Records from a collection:
= Beginning of Section =
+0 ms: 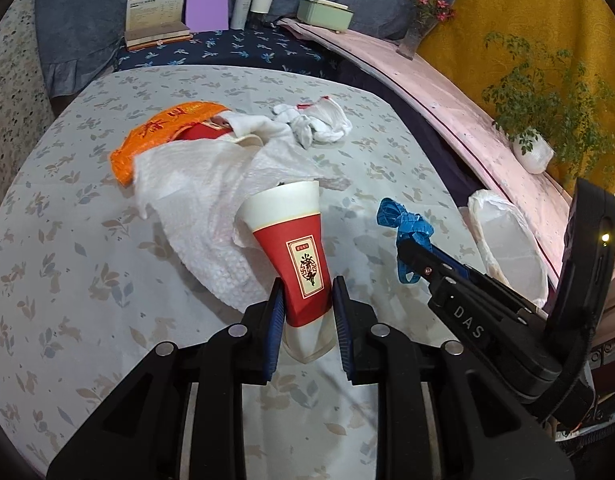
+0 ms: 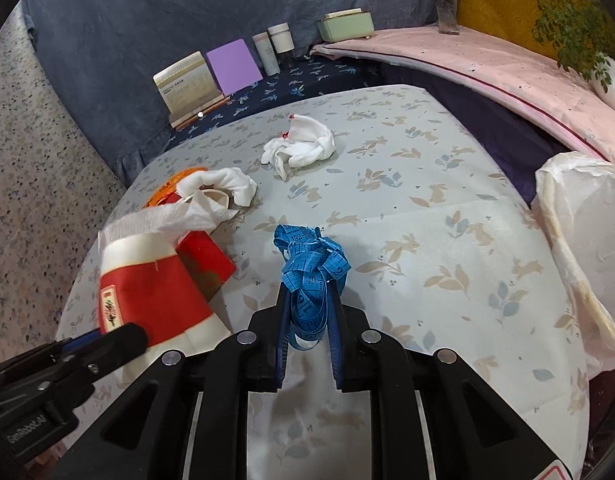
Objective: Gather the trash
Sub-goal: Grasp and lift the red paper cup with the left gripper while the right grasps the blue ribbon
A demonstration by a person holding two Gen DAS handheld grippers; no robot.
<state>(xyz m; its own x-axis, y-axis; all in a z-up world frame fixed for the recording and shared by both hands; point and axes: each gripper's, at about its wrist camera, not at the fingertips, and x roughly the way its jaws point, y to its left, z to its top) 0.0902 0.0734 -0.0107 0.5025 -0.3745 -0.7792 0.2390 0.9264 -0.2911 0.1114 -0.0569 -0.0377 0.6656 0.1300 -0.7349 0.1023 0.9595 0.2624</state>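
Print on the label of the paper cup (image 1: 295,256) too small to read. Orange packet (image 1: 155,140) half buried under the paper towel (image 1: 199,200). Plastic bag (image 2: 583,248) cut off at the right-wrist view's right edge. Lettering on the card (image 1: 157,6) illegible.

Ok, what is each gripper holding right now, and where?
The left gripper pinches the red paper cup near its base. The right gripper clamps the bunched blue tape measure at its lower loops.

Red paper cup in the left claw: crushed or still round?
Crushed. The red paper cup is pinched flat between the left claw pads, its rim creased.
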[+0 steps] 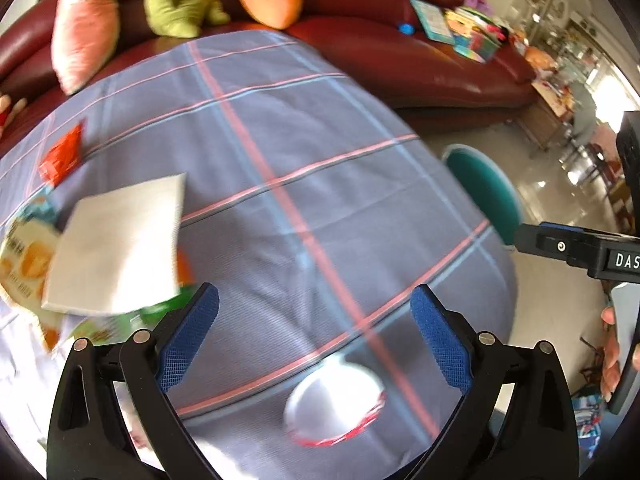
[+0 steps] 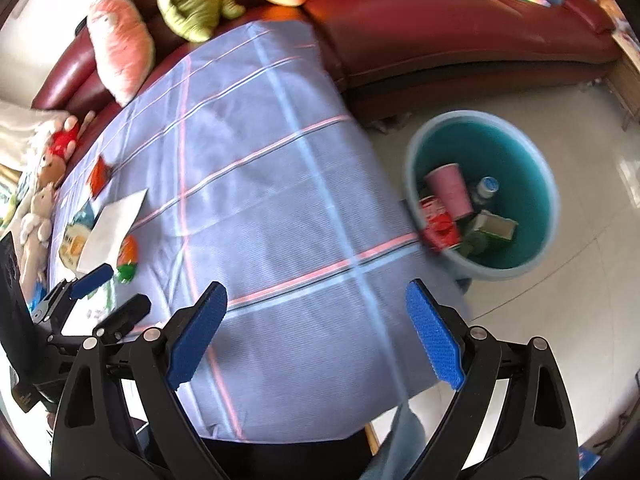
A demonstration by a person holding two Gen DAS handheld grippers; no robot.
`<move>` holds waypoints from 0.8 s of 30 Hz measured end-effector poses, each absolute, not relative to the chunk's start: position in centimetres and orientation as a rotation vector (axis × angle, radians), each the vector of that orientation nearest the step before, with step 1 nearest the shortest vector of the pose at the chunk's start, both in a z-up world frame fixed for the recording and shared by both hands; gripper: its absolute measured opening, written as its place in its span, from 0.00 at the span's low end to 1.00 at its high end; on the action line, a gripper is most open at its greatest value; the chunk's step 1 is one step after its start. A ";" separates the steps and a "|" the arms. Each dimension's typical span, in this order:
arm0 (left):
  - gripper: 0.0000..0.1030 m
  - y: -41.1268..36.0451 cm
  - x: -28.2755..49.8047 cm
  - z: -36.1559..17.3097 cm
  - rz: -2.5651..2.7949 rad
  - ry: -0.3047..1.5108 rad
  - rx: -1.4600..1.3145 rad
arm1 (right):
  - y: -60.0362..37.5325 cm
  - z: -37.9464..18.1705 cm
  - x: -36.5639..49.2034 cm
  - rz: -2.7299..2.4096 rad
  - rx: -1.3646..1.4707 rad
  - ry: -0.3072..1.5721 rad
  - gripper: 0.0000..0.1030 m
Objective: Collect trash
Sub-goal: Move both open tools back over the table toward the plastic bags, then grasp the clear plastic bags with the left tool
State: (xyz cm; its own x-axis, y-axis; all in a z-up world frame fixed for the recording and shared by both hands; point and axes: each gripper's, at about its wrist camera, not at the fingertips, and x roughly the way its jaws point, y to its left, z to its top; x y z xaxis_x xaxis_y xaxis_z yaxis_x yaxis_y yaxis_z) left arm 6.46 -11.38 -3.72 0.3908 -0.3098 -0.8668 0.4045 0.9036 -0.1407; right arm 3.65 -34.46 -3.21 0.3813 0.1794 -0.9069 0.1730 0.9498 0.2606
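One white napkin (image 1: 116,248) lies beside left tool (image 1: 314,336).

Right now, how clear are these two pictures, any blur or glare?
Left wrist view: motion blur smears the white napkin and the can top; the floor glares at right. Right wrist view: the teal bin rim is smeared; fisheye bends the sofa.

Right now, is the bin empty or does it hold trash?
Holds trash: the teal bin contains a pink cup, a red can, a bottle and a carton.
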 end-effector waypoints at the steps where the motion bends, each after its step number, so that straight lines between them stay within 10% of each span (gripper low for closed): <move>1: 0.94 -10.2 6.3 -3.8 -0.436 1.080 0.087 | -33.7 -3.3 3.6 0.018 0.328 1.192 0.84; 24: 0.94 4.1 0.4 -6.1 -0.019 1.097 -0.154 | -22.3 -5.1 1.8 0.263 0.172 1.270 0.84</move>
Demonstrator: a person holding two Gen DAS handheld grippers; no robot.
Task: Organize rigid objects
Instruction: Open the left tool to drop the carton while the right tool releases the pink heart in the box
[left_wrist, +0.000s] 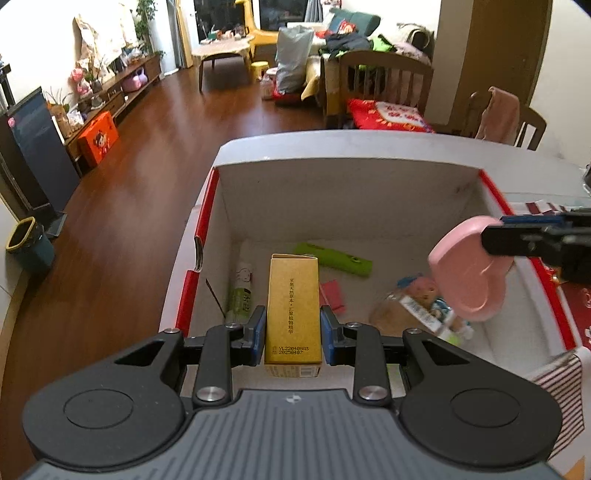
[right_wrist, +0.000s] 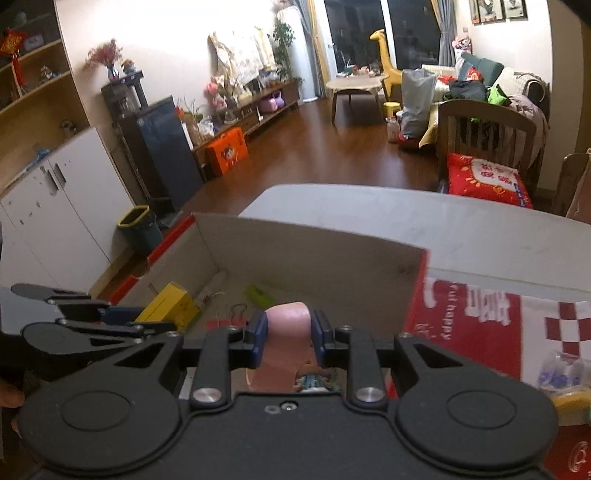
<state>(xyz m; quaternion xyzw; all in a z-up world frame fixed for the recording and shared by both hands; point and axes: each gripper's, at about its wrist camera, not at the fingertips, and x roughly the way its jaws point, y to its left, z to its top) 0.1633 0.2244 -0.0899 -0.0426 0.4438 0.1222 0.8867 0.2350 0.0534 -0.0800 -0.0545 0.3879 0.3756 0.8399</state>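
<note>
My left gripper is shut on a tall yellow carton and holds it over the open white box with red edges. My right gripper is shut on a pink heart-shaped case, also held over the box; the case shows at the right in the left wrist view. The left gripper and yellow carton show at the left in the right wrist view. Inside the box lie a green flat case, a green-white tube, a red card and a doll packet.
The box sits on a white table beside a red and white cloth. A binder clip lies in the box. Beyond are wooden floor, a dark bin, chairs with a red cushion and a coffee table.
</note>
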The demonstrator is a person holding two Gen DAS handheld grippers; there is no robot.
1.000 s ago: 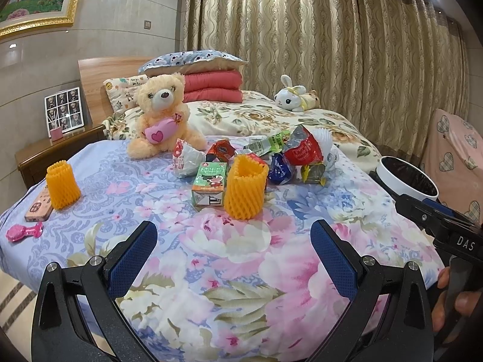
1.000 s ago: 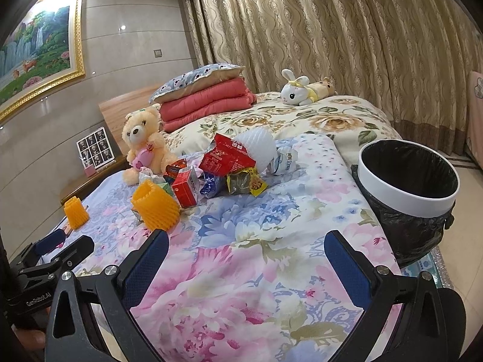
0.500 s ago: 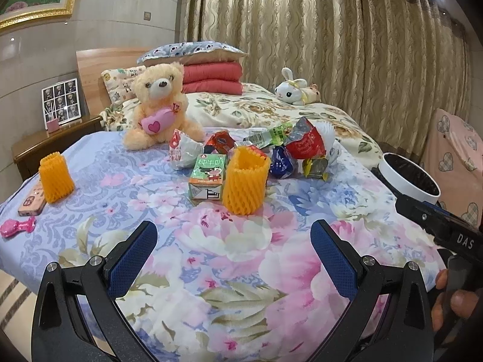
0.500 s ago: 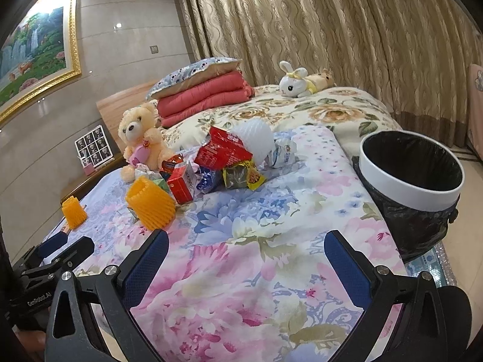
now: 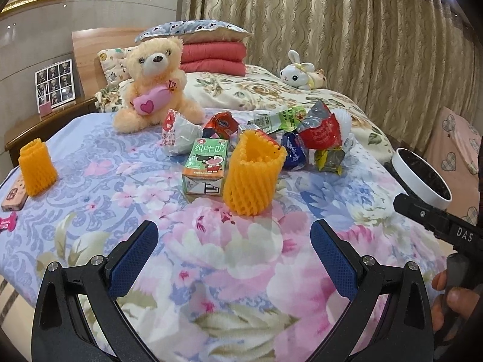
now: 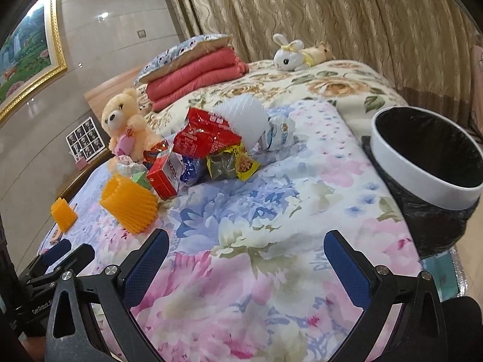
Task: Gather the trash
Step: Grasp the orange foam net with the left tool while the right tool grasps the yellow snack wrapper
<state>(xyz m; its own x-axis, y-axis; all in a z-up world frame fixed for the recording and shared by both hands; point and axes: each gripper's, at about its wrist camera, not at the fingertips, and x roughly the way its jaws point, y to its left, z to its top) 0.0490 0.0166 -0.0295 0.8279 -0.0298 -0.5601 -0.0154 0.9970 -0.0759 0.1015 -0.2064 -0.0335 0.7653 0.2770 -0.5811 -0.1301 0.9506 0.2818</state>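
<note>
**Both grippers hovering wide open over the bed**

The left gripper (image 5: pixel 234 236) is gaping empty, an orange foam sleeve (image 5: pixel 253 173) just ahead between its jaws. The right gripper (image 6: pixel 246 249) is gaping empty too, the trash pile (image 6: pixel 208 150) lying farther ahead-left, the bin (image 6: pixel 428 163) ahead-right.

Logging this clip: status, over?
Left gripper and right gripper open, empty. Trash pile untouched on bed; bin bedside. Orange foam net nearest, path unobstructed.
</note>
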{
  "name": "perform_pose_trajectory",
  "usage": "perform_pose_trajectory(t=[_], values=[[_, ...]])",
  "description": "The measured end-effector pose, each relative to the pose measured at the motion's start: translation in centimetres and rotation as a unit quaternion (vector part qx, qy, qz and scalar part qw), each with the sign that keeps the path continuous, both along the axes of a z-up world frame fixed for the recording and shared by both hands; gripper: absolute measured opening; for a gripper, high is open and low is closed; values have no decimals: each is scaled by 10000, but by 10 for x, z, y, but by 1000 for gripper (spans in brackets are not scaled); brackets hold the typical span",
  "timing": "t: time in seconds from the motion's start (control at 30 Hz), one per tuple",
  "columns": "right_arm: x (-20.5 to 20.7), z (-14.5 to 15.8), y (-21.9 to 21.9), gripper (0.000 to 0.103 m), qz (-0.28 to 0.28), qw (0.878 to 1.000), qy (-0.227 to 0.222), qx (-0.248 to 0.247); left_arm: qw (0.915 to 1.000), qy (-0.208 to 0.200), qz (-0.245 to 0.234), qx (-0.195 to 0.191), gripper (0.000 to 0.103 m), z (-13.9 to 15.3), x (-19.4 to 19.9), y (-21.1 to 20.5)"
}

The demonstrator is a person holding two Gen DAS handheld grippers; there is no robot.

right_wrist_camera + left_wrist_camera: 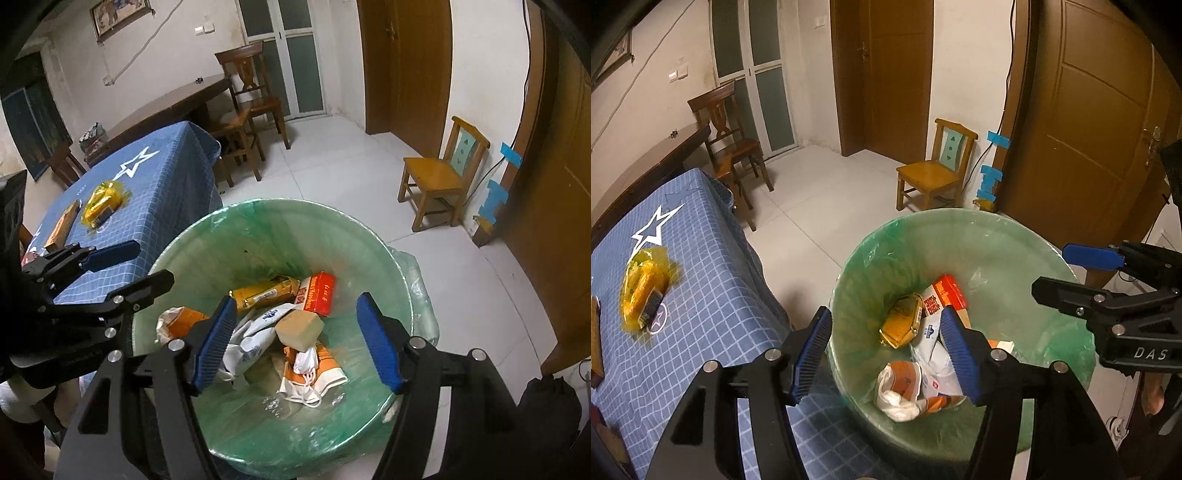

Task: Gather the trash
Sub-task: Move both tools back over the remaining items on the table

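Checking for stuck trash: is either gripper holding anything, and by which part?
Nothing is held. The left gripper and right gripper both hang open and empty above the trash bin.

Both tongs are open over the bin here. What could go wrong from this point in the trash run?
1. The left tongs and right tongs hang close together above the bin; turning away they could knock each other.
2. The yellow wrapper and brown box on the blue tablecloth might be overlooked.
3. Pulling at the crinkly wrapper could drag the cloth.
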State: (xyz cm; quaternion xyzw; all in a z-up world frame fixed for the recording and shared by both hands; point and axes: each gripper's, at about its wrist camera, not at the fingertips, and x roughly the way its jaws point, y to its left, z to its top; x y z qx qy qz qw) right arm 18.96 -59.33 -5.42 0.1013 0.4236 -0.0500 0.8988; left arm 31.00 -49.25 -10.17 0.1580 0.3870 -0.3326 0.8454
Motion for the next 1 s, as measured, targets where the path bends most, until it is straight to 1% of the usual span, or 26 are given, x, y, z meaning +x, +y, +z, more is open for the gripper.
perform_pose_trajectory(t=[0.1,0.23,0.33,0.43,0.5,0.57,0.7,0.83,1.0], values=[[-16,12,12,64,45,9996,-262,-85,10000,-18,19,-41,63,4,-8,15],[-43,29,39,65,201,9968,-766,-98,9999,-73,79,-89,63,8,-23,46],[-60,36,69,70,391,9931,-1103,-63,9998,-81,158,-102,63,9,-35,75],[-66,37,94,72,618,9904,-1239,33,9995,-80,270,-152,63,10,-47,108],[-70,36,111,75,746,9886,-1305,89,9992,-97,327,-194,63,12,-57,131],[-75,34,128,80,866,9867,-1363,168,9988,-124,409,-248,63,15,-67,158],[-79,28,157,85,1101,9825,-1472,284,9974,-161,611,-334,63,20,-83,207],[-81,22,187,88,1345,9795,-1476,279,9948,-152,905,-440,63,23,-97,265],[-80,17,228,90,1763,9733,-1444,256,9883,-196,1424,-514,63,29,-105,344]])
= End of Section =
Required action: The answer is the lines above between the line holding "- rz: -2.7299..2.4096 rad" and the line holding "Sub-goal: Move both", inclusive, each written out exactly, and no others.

Output for this task:
  - rz: -2.7299..2.4096 rad
  - rx: -1.3646..1.4707 rad
  - ry: -0.3072..1.5721 rad
  - gripper: 0.0000..0.1030 m
Objective: Collect trash
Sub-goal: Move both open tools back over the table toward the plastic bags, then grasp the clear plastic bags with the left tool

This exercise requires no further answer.